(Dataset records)
━━━
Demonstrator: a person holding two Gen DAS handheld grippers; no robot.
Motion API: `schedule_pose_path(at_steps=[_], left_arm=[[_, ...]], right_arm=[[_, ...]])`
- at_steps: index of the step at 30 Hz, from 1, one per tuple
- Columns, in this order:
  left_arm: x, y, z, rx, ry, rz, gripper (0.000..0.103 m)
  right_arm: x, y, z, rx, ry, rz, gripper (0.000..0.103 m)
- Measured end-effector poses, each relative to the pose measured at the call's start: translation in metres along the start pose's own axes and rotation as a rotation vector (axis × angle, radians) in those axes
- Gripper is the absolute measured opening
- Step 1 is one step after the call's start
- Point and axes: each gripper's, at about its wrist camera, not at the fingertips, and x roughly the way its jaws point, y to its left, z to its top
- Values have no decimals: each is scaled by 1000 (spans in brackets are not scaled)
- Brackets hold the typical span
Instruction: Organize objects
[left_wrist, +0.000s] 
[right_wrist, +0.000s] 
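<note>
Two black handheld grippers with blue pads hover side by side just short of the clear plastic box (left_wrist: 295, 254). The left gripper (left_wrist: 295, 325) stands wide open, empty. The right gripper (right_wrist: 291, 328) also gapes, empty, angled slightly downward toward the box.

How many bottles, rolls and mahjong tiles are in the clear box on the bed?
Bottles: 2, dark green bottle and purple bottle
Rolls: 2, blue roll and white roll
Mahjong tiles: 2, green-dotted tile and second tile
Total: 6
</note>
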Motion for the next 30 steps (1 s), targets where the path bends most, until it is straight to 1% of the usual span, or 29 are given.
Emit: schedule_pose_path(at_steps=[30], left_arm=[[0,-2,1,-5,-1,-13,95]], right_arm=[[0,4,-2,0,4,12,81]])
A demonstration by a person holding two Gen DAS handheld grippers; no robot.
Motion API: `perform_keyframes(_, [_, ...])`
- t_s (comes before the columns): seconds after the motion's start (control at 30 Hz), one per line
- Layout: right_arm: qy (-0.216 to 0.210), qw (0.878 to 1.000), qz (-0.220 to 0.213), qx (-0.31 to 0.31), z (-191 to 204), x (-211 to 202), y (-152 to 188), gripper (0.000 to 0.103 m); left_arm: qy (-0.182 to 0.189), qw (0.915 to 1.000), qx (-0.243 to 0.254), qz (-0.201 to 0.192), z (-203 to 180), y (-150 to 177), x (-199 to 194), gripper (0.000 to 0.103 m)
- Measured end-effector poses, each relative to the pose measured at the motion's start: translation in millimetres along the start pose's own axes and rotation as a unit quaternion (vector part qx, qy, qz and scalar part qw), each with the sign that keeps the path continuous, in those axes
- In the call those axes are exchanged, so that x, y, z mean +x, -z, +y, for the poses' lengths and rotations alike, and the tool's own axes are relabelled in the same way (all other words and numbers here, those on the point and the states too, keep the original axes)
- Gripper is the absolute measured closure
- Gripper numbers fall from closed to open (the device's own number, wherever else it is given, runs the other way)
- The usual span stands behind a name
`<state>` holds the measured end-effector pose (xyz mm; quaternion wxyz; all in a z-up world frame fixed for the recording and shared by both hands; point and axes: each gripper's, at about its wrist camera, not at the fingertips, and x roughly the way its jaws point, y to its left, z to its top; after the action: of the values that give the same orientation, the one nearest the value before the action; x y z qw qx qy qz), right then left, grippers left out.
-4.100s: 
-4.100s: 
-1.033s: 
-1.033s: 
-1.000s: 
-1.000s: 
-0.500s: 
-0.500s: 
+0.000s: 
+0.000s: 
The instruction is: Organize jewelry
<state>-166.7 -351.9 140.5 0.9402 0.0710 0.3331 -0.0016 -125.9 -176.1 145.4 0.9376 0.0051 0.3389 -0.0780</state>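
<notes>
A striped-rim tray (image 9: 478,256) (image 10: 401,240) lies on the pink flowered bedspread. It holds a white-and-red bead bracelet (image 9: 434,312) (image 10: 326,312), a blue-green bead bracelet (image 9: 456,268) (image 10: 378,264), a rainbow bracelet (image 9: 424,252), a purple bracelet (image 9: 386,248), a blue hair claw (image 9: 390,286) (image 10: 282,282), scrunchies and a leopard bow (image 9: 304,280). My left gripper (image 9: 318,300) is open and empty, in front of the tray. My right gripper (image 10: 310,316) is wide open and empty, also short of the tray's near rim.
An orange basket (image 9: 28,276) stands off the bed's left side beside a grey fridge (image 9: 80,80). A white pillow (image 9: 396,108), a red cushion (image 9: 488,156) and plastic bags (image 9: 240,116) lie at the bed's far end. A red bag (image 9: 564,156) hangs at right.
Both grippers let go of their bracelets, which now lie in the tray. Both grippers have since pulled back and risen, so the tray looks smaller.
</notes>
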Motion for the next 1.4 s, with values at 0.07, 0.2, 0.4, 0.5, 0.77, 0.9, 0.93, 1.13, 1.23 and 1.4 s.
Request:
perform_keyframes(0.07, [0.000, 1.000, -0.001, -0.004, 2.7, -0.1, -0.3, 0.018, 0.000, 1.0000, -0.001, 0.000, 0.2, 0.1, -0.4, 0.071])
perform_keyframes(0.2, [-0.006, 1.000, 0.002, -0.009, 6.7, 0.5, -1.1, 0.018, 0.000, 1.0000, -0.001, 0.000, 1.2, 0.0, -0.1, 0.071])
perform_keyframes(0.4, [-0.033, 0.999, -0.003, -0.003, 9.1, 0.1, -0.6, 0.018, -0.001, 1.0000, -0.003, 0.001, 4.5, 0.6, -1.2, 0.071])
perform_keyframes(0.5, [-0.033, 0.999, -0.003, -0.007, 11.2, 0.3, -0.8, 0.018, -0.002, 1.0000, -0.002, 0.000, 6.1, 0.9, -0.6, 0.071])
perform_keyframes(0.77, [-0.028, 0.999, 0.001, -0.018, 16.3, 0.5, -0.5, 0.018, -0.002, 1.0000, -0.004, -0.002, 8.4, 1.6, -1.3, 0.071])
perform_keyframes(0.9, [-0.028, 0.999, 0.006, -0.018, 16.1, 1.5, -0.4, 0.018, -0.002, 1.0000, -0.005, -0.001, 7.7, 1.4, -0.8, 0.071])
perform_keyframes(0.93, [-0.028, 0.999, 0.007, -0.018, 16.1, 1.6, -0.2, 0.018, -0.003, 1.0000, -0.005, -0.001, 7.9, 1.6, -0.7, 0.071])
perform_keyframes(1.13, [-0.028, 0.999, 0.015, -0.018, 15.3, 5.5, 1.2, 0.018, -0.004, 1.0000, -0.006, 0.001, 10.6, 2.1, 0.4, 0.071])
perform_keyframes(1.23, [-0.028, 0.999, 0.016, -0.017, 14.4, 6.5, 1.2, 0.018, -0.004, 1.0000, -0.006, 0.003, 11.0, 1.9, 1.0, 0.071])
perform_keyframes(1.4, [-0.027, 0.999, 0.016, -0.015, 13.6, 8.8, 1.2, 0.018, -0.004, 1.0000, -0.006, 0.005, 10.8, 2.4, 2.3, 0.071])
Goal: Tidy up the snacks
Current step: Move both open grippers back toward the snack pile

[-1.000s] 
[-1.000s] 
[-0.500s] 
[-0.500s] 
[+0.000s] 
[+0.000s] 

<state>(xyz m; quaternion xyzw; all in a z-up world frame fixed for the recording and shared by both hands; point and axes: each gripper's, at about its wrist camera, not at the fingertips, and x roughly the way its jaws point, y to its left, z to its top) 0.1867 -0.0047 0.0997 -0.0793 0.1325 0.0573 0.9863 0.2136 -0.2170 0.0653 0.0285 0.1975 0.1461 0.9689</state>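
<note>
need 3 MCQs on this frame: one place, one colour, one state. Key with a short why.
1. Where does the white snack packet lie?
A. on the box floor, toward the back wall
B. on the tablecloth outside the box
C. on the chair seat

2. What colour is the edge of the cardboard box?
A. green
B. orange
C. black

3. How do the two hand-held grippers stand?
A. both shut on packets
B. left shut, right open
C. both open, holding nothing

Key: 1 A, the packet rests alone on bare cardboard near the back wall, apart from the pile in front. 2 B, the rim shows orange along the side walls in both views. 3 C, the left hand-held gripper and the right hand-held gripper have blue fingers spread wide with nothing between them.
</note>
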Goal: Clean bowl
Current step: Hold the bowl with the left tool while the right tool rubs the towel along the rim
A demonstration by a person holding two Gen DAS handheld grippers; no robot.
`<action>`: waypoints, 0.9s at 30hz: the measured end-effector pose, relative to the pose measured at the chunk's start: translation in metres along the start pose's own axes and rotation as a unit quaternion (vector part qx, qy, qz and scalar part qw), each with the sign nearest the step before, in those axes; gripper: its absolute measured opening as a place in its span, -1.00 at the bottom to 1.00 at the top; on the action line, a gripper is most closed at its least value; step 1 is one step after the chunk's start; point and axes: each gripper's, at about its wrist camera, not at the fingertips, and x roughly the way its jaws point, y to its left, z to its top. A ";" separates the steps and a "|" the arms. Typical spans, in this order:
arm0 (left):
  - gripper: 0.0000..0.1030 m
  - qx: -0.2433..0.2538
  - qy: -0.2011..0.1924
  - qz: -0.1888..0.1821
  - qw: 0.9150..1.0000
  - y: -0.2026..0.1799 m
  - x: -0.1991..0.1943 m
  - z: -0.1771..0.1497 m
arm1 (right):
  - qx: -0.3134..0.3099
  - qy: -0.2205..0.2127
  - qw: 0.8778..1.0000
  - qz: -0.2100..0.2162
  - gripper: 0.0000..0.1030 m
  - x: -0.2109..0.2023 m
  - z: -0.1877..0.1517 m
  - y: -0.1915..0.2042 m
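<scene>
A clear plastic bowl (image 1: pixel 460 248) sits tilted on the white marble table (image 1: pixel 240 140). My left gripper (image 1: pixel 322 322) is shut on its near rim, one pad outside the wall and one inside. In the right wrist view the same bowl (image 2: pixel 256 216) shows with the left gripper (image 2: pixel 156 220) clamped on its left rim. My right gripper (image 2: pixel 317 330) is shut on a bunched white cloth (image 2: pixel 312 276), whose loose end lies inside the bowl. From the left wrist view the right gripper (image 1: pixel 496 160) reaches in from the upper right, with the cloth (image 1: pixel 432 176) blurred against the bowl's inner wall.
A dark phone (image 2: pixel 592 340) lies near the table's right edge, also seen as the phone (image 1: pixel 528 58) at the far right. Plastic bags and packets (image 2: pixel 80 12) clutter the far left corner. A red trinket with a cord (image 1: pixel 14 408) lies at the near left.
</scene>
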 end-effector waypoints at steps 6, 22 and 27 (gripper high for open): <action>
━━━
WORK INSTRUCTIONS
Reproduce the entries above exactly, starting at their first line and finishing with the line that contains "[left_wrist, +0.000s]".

REPLY TO THE EXERCISE
Demonstrator: a person holding two Gen DAS handheld grippers; no robot.
Motion API: `schedule_pose_path(at_steps=[_], left_arm=[[_, ...]], right_arm=[[_, ...]])`
- at_steps: index of the step at 30 Hz, from 1, one per tuple
- Columns, in this order:
  left_arm: x, y, z, rx, ry, rz, gripper (0.000..0.103 m)
  right_arm: x, y, z, rx, ry, rz, gripper (0.000..0.103 m)
- Measured end-effector poses, each relative to the pose measured at the call's start: translation in metres along the start pose's own axes and rotation as a rotation vector (axis × angle, radians) in those axes
- Gripper is the absolute measured opening
- Step 1 is one step after the call's start
- Point and axes: each gripper's, at about its wrist camera, not at the fingertips, and x roughly the way its jaws point, y to its left, z to its top
- Values have no decimals: each is scaled by 1000 (spans in brackets are not scaled)
- Brackets hold the typical span
Instruction: Organize objects
[left_wrist, +0.000s] 

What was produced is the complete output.